L'alta valle del Tronto
(di Felice Celato)
Pur
non avendone vissuto direttamente alcuno - per mia fortuna - se non per manifestazioni periferiche di
fenomeni lontani, sono portato a credere che il terremoto sia una delle
esperienze più terrificanti che possa capitare di vivere.
Il fatto
che la terra – da sempre il luogo solido che sta sotto i nostri piedi e, allo
stesso tempo, la metafora del nostro radicamento nel mondo – possa, per
invisibili moti interni e fra cupi boati che salgono dal profondo, oscillare
fino a radere al suolo ogni traccia delle vicende umane e naturali che si
svolgono sulla sua superficie, non può che lasciare sconvolti - credo - chi,
per sua sventura, se ne trovi al centro e ne abbia dovuto assaporare fino in
fondo il senso di impotenza che suscita. E lo sciame di polvere e di dolore che
segue alle scosse più vigorose, da sempre, inquieta chi (come me) si ostina a
credere che la nostra vita in qualche modo sia osservata da Chi è in grado di
coglierla dall’alto e da dentro; e da Chi conosce anche le viscere della terra
dalla quale ci ha estratto. Eppure, come sempre, il dolore innocente del bimbo
travolto dalle macerie ci interroga sull’occhio di questo Osservatore non
disinteressato: dove stava volgendo lo sguardo?
Non
si sa (state contenti, umana gente, al
‘quia’, chè se potuto aveste veder tutto, mestier non era parturir Maria.

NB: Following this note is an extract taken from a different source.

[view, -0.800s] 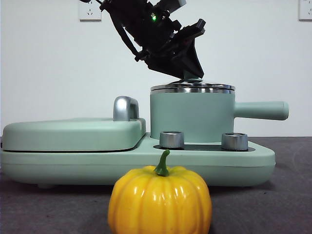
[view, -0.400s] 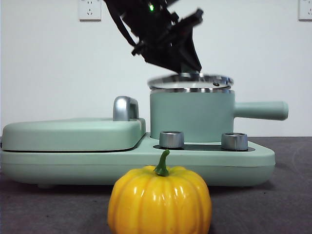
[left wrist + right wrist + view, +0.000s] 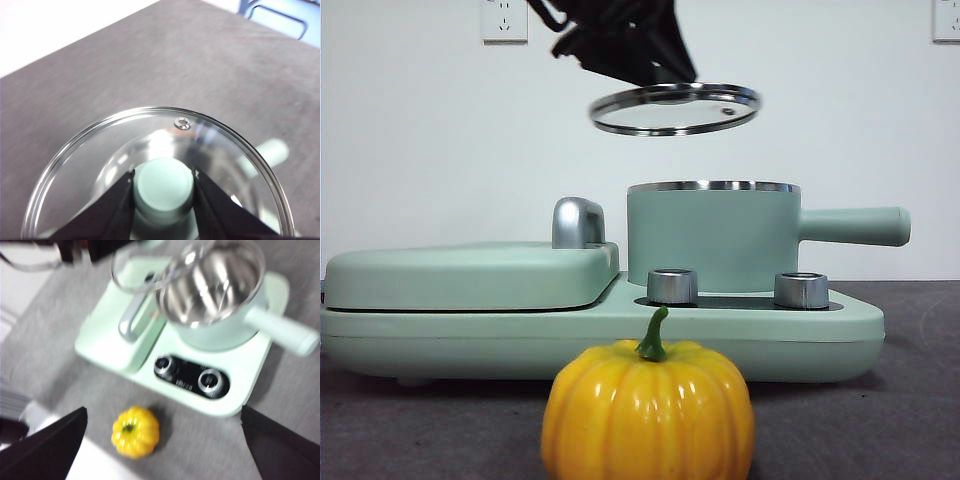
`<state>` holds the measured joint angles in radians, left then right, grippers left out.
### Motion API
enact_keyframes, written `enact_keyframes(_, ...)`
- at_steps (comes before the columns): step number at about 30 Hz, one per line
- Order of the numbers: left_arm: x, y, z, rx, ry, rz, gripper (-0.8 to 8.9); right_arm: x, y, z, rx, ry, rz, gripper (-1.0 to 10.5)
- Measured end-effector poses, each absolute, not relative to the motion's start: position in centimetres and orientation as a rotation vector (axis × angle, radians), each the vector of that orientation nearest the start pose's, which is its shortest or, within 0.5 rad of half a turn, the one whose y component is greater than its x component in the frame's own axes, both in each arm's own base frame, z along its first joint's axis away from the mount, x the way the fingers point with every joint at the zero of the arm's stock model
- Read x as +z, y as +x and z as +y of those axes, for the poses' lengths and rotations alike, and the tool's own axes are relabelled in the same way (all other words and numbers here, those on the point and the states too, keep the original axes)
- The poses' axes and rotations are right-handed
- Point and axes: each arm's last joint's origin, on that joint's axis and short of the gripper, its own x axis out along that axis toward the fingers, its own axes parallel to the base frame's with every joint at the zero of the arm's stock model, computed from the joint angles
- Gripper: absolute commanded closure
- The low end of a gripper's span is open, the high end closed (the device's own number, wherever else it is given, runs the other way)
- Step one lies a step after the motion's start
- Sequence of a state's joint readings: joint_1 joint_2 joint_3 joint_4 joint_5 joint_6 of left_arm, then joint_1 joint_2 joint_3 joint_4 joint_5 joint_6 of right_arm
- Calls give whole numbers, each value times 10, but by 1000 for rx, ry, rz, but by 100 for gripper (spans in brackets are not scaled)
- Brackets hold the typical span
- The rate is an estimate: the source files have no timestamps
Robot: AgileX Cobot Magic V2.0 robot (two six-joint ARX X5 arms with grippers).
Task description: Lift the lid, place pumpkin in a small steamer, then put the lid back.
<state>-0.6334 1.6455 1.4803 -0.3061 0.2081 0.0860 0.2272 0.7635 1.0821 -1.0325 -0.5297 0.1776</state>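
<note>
Overhead, the lid (image 3: 674, 108) hangs in the air, clear of the small steamer (image 3: 713, 240) and a little to the side of it toward the flat cover, its steel rim tilted slightly. The left gripper (image 3: 163, 186) pinches the lid's mint-green knob (image 3: 163, 186) between its two black jaws, one jaw pressed to each side of the knob; a small steam vent (image 3: 182, 122) shows near the glass edge. In the front view this gripper (image 3: 665, 72) reaches down from the top edge, dark, onto the lid.

Below, the small steamer stands uncovered on its mint-green base (image 3: 620, 335), steel rim bare, its long handle (image 3: 855, 226) pointing away from the flat cover. From the right wrist view the pot's shiny steel inside (image 3: 212, 282) holds nothing.

Two steel dials (image 3: 672, 286) sit on the base just in front of the pot. Beside the pot lies the wide flat cover (image 3: 470, 272) with its chrome handle (image 3: 577, 222).

The pumpkin (image 3: 648, 408) rests upright on the grey desk (image 3: 900, 400) in front of the base, apart from it, green stem up.

The right gripper (image 3: 160, 450) hovers high above the desk, jaws spread wide, holding nothing.
</note>
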Motion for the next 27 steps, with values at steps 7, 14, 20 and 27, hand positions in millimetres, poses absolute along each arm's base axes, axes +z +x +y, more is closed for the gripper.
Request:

Dante, Pg. III,27). Nè si saprà mai perché, anche se Glielo abbiamo chiesto
tante volte, immaginando e temendo una triste giustizia (…oppure quei diciotto, sui quali cadde la torre di Siloe e li uccise,
credete che essi fossero più debitori di tutti gli uomini che abitano a
Gerusalemme? No, vi dico…Lc 13, 4-5); ma il terremoto ci pare comunque un act of God, anche se è solo un banale assestamento del suolo, perché la
scia di distruzione e di morte che porta con sé esprime plasticamente la
piccolezza dell’uomo, la fragilità del suo destino e la precarietà del suo star
ritto sulla terra.
Il
giorno dopo, quando la televisione del dolore è già diventata quella delle accuse
e l’act of God un “fascicolo” aperto
in qualche procura, ci restano, negli occhi di questi ultimi giorni d'estate, le macerie, i pochi pianti, la mano
adagiata sul collo del soccorritore dell’ultima bambina estratta (viva!) da sotto le
pietre, la bellissima alta valle del Tronto diventata un cimitero, i volontari e i pompieri che scavano, i giornalisti che vagano fra le pietre.